Cultural appropriation

Discussion in 'Science & Society' started by birch, Apr 5, 2018.

  1. birch Valued Senior Member


    i think the backlash and claims of cultural appropriation are silly. it doesn't make sense and inconsequential.

    this is about a certain dish. really? a dish? i am asian and i change up the recipe myself so what is wrong with that? how does that affect others preparing the dish the way they want to? i personally don't like sour kimchi just as i don't like saurkraut. i make my own fresh like a salad and i know others who do the same. so i must hide this 'crime' or else i'll have the original foodie police at my door? what?

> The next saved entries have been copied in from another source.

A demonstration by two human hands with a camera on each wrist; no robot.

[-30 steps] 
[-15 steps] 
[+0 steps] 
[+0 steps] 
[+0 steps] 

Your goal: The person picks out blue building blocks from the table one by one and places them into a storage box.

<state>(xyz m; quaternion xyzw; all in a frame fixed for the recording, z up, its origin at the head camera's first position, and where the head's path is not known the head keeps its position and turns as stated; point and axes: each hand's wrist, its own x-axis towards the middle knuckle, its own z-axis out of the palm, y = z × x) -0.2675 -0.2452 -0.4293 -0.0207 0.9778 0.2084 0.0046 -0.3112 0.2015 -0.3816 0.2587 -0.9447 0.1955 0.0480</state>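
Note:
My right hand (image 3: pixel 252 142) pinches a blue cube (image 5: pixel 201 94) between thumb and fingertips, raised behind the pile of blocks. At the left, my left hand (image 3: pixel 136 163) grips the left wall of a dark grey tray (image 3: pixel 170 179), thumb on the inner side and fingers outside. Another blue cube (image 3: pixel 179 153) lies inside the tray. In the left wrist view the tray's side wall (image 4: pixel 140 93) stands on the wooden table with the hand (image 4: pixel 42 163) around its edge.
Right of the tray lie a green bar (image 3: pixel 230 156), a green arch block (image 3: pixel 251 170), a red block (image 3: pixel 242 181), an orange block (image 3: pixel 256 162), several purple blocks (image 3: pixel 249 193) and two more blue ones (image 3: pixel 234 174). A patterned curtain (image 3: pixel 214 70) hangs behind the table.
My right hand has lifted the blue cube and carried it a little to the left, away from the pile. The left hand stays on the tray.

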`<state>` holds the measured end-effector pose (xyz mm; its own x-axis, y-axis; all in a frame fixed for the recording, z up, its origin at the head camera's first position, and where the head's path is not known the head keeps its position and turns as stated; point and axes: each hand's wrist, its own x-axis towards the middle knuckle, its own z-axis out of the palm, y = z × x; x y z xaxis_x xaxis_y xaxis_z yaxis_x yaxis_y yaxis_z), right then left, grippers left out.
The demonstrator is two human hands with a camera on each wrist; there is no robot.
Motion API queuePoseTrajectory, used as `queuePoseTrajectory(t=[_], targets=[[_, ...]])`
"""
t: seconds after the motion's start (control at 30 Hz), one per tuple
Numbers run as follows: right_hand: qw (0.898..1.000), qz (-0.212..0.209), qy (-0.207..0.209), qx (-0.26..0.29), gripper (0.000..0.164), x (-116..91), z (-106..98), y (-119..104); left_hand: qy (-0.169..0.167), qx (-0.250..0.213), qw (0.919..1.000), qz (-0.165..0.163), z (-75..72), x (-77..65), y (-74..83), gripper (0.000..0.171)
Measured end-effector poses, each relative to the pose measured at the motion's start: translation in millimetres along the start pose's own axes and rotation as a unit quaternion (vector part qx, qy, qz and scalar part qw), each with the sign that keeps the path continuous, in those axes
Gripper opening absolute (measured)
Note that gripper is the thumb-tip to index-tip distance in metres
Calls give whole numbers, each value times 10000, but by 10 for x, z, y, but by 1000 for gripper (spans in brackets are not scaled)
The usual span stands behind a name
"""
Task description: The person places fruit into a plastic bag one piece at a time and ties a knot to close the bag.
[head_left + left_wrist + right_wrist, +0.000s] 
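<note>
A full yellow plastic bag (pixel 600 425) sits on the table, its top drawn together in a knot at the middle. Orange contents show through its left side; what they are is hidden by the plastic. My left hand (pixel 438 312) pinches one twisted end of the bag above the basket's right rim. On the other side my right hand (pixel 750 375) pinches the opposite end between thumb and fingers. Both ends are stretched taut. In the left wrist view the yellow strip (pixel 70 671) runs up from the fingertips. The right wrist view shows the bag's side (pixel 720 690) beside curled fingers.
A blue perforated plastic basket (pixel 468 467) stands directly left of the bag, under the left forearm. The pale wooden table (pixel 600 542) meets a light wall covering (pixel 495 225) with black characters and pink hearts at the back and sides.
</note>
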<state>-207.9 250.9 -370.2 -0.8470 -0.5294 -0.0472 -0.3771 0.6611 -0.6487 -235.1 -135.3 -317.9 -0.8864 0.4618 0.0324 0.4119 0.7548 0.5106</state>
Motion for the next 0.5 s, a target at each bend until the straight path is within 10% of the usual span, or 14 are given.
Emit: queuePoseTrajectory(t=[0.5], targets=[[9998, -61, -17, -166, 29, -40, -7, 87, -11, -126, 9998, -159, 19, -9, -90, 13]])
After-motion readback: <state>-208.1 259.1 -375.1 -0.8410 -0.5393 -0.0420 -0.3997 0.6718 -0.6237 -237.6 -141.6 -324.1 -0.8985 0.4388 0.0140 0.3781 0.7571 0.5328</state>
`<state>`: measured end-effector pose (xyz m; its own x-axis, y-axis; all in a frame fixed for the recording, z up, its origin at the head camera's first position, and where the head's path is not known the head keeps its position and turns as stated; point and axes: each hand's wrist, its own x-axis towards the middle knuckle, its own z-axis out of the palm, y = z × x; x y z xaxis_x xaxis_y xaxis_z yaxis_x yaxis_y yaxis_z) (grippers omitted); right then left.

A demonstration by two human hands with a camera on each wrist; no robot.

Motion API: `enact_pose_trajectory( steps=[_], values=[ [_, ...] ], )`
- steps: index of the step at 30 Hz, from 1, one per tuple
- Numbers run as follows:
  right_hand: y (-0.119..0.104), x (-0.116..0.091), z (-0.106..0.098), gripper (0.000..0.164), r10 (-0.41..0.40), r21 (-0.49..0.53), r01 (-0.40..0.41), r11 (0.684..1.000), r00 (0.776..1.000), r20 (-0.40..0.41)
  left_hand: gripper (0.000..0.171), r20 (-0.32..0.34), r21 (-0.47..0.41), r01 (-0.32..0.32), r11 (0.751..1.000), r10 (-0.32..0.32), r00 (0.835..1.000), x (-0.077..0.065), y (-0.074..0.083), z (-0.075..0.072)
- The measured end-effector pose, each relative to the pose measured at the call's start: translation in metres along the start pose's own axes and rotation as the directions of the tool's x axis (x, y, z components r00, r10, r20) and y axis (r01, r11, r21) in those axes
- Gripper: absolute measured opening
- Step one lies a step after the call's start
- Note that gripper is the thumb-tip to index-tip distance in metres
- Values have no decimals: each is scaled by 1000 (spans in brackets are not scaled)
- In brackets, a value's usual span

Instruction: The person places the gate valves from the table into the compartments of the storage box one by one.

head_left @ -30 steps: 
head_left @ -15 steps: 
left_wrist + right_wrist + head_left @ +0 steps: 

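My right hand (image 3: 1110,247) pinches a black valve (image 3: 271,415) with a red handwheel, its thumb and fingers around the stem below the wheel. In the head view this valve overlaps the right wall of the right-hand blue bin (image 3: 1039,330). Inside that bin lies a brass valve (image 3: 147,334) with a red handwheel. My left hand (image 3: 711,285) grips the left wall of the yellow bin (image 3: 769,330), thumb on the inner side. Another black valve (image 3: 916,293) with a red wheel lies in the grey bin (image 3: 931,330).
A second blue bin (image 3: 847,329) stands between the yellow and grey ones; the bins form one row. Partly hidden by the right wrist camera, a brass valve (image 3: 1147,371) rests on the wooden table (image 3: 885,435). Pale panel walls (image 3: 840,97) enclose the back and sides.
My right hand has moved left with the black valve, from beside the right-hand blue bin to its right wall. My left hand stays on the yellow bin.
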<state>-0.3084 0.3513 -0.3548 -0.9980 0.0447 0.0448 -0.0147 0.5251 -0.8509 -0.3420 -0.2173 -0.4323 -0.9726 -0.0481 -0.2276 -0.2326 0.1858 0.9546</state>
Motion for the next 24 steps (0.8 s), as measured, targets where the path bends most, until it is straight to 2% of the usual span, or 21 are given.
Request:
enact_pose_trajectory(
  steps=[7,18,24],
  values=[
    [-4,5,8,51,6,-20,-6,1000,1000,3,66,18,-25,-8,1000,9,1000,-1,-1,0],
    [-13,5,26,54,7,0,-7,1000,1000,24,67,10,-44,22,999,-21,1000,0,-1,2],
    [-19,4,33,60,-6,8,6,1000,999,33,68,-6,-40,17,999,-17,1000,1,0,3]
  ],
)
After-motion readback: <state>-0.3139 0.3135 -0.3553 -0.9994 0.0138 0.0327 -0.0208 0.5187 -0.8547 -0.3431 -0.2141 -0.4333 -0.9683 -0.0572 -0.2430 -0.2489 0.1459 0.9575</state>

    this recipe some are claiming others are messing with is not the original anyways. the original had no pepper in it and was not spicy. that recipe still exists and people still make it. it's called water kimchi which is just cabbage or radish in a bland vinegar base with some onions similar to pickles. the pepper came from south america. you don't hear anyone claiming that recipe is being messed with or colombians claiming appropriation and demanding their pepper back. well, they are all dead anyways since that was a few centuries ago; the ones who are responsible for the original recipe and the ones who added pepper.

    what if i want to put pineapples or marshmallows on my pizza? it's a crime because that's not the original recipe? that's an insult? that stops another from making pepperoni?

    if someone wants to change the recipe themselves or add pineapples or whatever, what does it matter as long as they are not outlawing if you like the original?

    that's how recipes evolve and become more varied as people put their own spin on it. these same criticisms are over music, hairstyles, food (apparently), fashion, technology etc. practically anything. why care? it doesn't stop you or anyone else from doing what you want to do.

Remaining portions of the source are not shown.